NAME

Data::XDumper - Human readable dumps of perl data structures

SYNOPSIS

use Data::XDumper;

my $dump = new Data::XDumper usehex => 1;
print scalar $dump->dump([1, 2, 1024]);
print "$_\n" for $dump->dump({ foo => sub{}, 'bar ' => ["\n"] });
$dump->usehex = 0;
print scalar $dump->dump([1, 2, 1024]);

my $test = ["foo"];
push @$test, \$test;
Data::XDumper::Default->indent = "  ";
Data::XDumper::Dump $test;

use Data::XDumper qw(Dump);

print scalar Dump [1, "x" x 60, 42];

DESCRIPTION

Produces dumps of almost any kind of perl datastructure, in a format which I personally find a lot more readable than that of Data::Dumper.

The dump returns the output lines in list context. Otherwise it produces a big string containing the whole dump, and in void context prints it too.

There are a few settings you can set on the dumper object.
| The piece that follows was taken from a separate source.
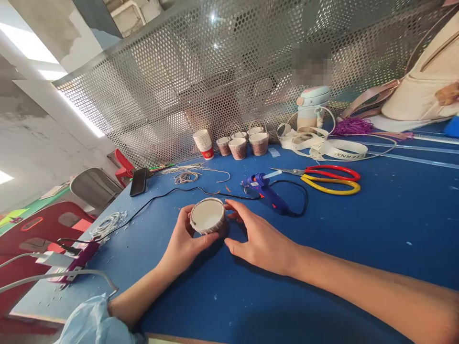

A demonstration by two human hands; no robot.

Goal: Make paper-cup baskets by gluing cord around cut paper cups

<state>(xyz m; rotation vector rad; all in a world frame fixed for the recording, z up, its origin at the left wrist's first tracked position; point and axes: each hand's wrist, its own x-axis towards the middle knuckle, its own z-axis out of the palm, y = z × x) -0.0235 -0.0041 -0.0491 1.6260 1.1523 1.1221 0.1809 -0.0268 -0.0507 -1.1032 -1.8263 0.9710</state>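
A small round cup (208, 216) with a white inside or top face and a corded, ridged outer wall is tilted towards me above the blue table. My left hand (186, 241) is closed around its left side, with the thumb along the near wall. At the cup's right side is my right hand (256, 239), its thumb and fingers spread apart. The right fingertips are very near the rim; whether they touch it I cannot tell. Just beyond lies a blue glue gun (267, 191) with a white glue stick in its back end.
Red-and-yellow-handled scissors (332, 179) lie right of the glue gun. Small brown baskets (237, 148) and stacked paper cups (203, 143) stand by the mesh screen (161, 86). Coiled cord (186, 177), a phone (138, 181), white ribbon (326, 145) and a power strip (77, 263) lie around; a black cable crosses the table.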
When you create a new dumper, it inherits the settings from the default object, which is returned by Data::XDumper::Default.

Methods

PACKAGE->dump(LIST)

Dump the list of items using the default object (see Functions below).

$OBJ->dump(LIST)

Dump the list of items.

Properties

$OBJ->indent

The string used to increase the indentation level.

$OBJ->prefix

The string prefixed to every output line. Note that this string should accomodate space for the labels. By default it is 8 spaces.

$OBJ->linelen

The maximum desired line length. If a single-line form of a value exceeds this length, XDumper will use multi-line form instead.

$OBJ->lformat

The format for labels. Must match /^[A-Za-z0-9]+\z/.

Functions

Dump LIST

Dump the list of items using the default object.

Default

Returns the default object, to allow you to change its settings.